----- Data section -----

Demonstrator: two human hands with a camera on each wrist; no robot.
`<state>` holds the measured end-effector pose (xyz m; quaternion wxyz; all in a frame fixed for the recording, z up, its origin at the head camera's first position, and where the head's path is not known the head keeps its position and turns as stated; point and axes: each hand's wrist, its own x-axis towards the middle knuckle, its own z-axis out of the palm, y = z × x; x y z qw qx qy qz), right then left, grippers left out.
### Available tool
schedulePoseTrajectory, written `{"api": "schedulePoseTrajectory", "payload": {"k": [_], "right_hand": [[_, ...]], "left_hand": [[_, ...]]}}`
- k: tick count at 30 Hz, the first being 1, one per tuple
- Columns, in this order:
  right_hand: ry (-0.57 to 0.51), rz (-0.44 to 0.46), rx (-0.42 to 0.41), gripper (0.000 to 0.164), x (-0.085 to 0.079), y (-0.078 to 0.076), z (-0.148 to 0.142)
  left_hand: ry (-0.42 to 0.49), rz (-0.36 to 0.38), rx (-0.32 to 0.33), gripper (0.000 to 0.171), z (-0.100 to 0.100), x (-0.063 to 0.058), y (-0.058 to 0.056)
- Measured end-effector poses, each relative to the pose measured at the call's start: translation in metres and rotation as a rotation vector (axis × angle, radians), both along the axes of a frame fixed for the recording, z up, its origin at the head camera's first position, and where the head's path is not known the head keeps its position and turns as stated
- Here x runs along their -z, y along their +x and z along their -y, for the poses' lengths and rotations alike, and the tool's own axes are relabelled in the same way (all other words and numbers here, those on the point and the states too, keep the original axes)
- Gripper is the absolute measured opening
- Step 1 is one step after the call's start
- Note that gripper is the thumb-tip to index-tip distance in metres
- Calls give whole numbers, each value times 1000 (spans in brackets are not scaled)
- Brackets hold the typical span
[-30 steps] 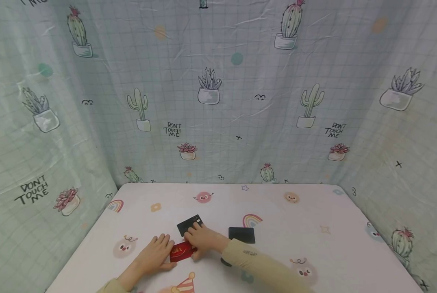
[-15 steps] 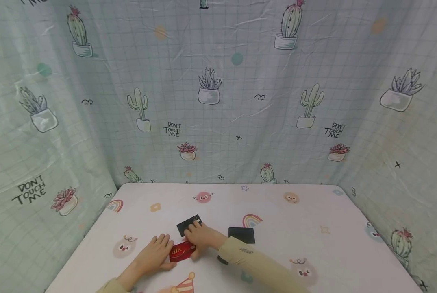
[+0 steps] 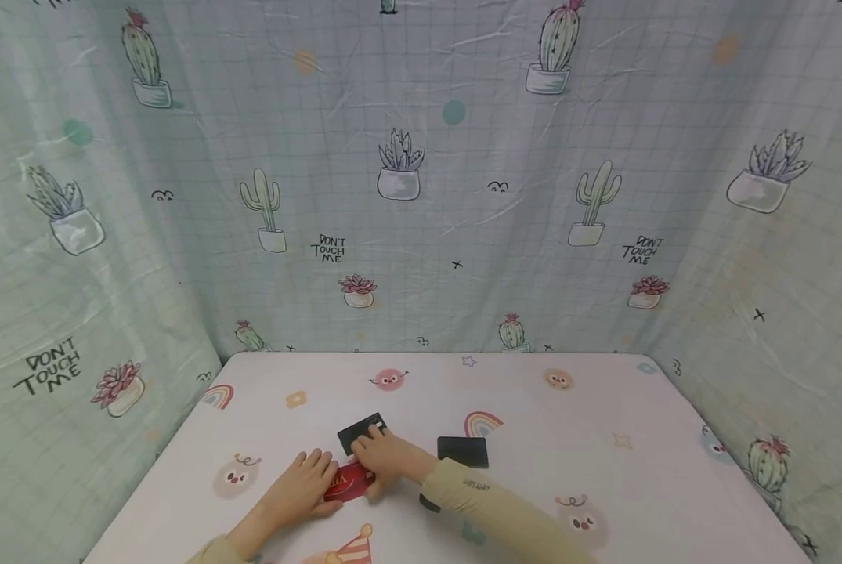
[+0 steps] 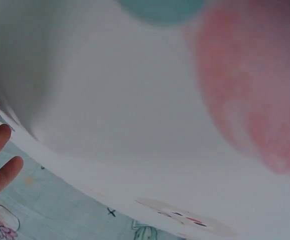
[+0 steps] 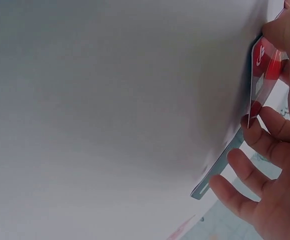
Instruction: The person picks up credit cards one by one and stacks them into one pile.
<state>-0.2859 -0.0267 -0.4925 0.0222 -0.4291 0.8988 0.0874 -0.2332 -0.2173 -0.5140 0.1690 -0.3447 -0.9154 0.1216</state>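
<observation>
A red card (image 3: 348, 481) with gold VIP lettering lies between the two hands in the head view. My left hand (image 3: 297, 489) holds its left end, thumb near the lower edge and index finger near the upper one. At the opposite end, my right hand (image 3: 385, 460) grips it between thumb and fingers. In the right wrist view the red card (image 5: 261, 75) stands tilted between the right thumb and fingertips. Just beyond the right fingers is a black card (image 3: 355, 435) with a small light chip. The left wrist view shows only some left fingers (image 4: 2, 172), fairly straight.
A dark rectangular card (image 3: 462, 452) lies right of the right hand. Another dark object (image 3: 429, 503) is mostly hidden under the right sleeve (image 3: 491, 505). The white table (image 3: 533, 423) has printed cartoon figures, with a cactus-print curtain (image 3: 421, 227) around it.
The red card has changed tilt slightly between the hands, and its lettering looks more slanted. Both hands stay nearly in place. The whole head view has shifted a little.
</observation>
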Motion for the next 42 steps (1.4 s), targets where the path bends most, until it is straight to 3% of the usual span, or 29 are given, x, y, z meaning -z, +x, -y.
{"api": "schedulePoseTrajectory", "payload": {"k": [10,24,42], "right_hand": [[-22,-109,-82,55,5,-3,-7],[-28,-198,-144,53,5,3,-16],[-56,-224,-165,54,7,5,-19]], "left_hand": [[-71,-87,-2,56,-3,2,0],[-48,-215,48,53,-6,7,0],[-85,-176,14,54,-6,4,7]]}}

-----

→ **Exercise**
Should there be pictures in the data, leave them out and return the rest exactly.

→ **Response to the exercise**
Demonstrator: two human hands with a camera on each wrist; no robot.
`<state>` holds the measured end-effector pose (xyz m; quaternion wxyz; all in a frame fixed for the recording, z up, its origin at the head camera's first position, and where the head's path is not known the head keeps its position and turns as stated; point and axes: each hand's wrist, its own x-axis towards the middle knuckle, its own z-axis out of the palm, y = z × x; x y z qw qx qy qz), right then left, grippers left out.
### Available tool
schedulePoseTrajectory, written `{"api": "schedulePoseTrajectory", "payload": {"k": [_], "right_hand": [[_, ...]], "left_hand": [[_, ...]]}}`
- k: tick count at 30 Hz, the first being 1, one per tuple
- Columns, in this order:
  right_hand: ry (-0.57 to 0.51), rz (-0.44 to 0.46), rx (-0.42 to 0.41), gripper (0.000 to 0.164), x (-0.085 to 0.079), y (-0.078 to 0.076), z (-0.148 to 0.142)
  left_hand: ry (-0.42 to 0.49), rz (-0.36 to 0.38), rx (-0.32 to 0.33), gripper (0.000 to 0.171), z (-0.100 to 0.100), x (-0.063 to 0.058), y (-0.058 to 0.056)
- Measured end-effector poses, each relative to the pose measured at the call's start: translation in metres and rotation as a rotation vector (axis × angle, radians), both along the axes of a frame fixed for the recording, z up, its origin at the head camera's first position, and where the head's path is not known the head keeps its position and turns as stated
- Here x runs along their -z, y along their +x and z along their -y, for the poses' lengths and rotations alike, and the tool's own axes are relabelled in the same way (all other words and numbers here, those on the point and the states too, keep the original axes)
- Gripper is the absolute measured opening
- Step 1 is one step after the call's start
- Note that gripper is the thumb-tip to index-tip distance in metres
- Calls give whole numbers, each value times 1000 (spans in brackets are not scaled)
- Brackets hold the typical span
[-30 steps] 
[-15 steps] 
[+0 steps] 
[+0 steps] 
[+0 steps] 
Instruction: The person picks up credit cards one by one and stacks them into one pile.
<state>-0.2859 -0.0267 -0.4925 0.0222 -0.4291 0.8988 0.0874 -0.2332 -0.2173 -0.5140 0.1690 -0.3447 -0.9154 0.1216</state>
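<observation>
A red card (image 3: 348, 481) with gold VIP lettering lies between the two hands in the head view. My left hand (image 3: 297, 489) holds its left end, thumb near the lower edge and index finger near the upper one. At the opposite end, my right hand (image 3: 385, 460) grips it between thumb and fingers. In the right wrist view the red card (image 5: 261, 75) stands tilted between the right thumb and fingertips. Just beyond the right fingers is a black card (image 3: 355, 435) with a small light chip. The left wrist view shows only some left fingers (image 4: 2, 172), fairly straight.
A dark rectangular card (image 3: 462, 452) lies right of the right hand. Another dark object (image 3: 429, 503) is mostly hidden under the right sleeve (image 3: 491, 505). The white table (image 3: 533, 423) has printed cartoon figures, with a cactus-print curtain (image 3: 421, 227) around it.
The red card has changed tilt slightly between the hands, and its lettering looks more slanted. Both hands stay nearly in place. The whole head view has shifted a little.
</observation>
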Motion for the next 42 steps (1.4 s), targets where the path bends most, until it is straight to 3% of the usual span, or 29 are given, x, y, z meaning -z, +x, -y.
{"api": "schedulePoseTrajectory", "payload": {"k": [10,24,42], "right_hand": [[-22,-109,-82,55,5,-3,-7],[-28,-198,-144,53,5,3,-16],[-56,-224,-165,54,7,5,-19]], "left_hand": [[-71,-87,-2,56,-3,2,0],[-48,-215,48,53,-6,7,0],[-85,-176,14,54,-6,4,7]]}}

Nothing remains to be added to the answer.